If the planned study had been carried out on such selected groups of patients, the new way would have had an easier challenge, because younger organisms might have responded better to the treatment. The conditions of the experiment would not be equal for both ways, which could falsify the results of the analyses and the conclusions drawn. Therefore, it was decided to match the group treated traditionally to be similar to the study group treated with the new way. We planned to make the matching with respect to two characteristics, i.e. age and gender. The traditional treatment group is larger (80 patients) than the new treatment group (19 patients), so there is a good chance that the groups will be similar. Random selection is performed by the logistic regression model algorithm embedded in the PSM. We remember that gender should be coded numerically, since only numerical values are involved in the logistic regression analysis. We choose nearest neighbor as the method. We want the same person to be unable to be selected duplicately, so we choose a no return randomization. We will try 1:1 matching, i.e. for each person treated with the new drug we will match one person treated traditionally. Remember that the matching is random, so it depends on the random value of seed set by our computer, so the randomization performed by the reader may differ from the values presented here.

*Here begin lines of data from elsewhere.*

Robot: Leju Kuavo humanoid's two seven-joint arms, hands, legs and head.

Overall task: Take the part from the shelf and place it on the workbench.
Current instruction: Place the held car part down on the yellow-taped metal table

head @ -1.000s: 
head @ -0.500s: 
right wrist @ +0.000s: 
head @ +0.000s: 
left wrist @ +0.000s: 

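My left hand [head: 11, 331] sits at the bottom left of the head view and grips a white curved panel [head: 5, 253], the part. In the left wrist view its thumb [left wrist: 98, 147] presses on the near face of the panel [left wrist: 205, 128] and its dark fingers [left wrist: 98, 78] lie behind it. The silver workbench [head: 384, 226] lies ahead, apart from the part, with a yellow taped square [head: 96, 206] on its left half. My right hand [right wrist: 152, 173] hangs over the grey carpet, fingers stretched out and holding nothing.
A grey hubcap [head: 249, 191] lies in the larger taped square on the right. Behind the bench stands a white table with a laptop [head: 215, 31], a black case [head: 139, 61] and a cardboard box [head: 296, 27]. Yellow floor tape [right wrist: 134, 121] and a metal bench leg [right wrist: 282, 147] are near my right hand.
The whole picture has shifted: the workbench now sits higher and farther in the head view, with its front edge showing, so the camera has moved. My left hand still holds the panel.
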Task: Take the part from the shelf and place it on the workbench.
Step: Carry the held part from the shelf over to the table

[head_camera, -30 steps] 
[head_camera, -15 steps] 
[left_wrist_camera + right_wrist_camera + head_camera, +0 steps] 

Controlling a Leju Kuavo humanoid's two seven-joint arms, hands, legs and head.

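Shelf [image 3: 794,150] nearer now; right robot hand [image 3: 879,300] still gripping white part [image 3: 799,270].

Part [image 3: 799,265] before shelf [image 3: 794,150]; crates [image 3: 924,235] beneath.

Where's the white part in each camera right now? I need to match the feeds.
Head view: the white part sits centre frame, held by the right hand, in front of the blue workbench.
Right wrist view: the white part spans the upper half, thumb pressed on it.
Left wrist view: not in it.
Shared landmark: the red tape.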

A summary of the selection can be seen in the tables and charts.
The line at 0 indicates equilibrium of the groups (difference between groups equal to 0). When the groups are in equilibrium with respect to the given characteristics, then all points on the graph are close to this line, i.e., around the interval -0.1 to 0.1. In the case of the original sample (blue color), we see a significant departure of Propensity Score. As we know, this mismatch is mainly due to age mismatch – its standardized difference is at a large distance from 0, and to a lesser extent gender mismatch.
By performing the matching we obtained groups more similar to each other (red color in the graph). The standardized difference between the groups as determined by Propensity Score is 0.0424, which is within the specified range. The age of both groups is already similar – the traditional treatment group differs from the new treatment group by less than a year on average (the difference between the averages presented in the table is 0.2632) and the standardized difference between the averages is -0.0277. In the case of gender, the match is perfect, i.e. the percentage of females and males is the same in both groups (the standardized difference between the percentages presented in the table and the graph is now 0). We can return the data prepared in this way to the worksheet and subject it to the analyses we have planned.
Looking at the summary we just obtained, we can see that despite the good balancing of the groups and the perfect match of many individuals, there are individuals who are not as similar as we might expect.
Sometimes in addition to obtaining well-balanced groups, researchers are interested in determining the exact way of selecting individuals, i.e. obtaining a greater influence on the similarity of objects as to the value of Propensity Score or on the similarity of objects as to the value of specific characteristics. Then, if the group from which we draw is sufficiently large, the analysis may yield results that are more favorable from the researcher's point of view, but if in the group from which we draw there is a lack of objects meeting our criteria, then for some people we will not be able to find a match that meets our conditions.
How to determine this value? You can take a look at the report from the earlier analysis, where the smallest and largest distance between the drawn objects is given.
In our case the objects closest to each other differ by min=0, and the furthest by max=0.5183. We will try to check what kind of selection we will obtain when we will match to people treated with the new method such people treated traditionally, whose Propensity Score will be very close to e.g. less than 0.01.
We can see that this time with failed to select the whole group. Comparing Propensity Score for each pair (treated with the new method and treated traditionally) we can see that the differences are really small. However, since the matched group is much smaller, to sum up the whole process we have to notice that both Propensity Score, age and sex are not close enough to the line at 0. Our will to improve the situation did not lead to the desired effect, and the obtained groups are not well balanced.
Options
button, we select the proposed Mahalanobis statistical distance matrix and set the neighborhood fit to a maximum distance equal to 3 for age and equal to 0 for gender. As a result, for two people we failed to find a match, but the remaining matches meet the set criteria.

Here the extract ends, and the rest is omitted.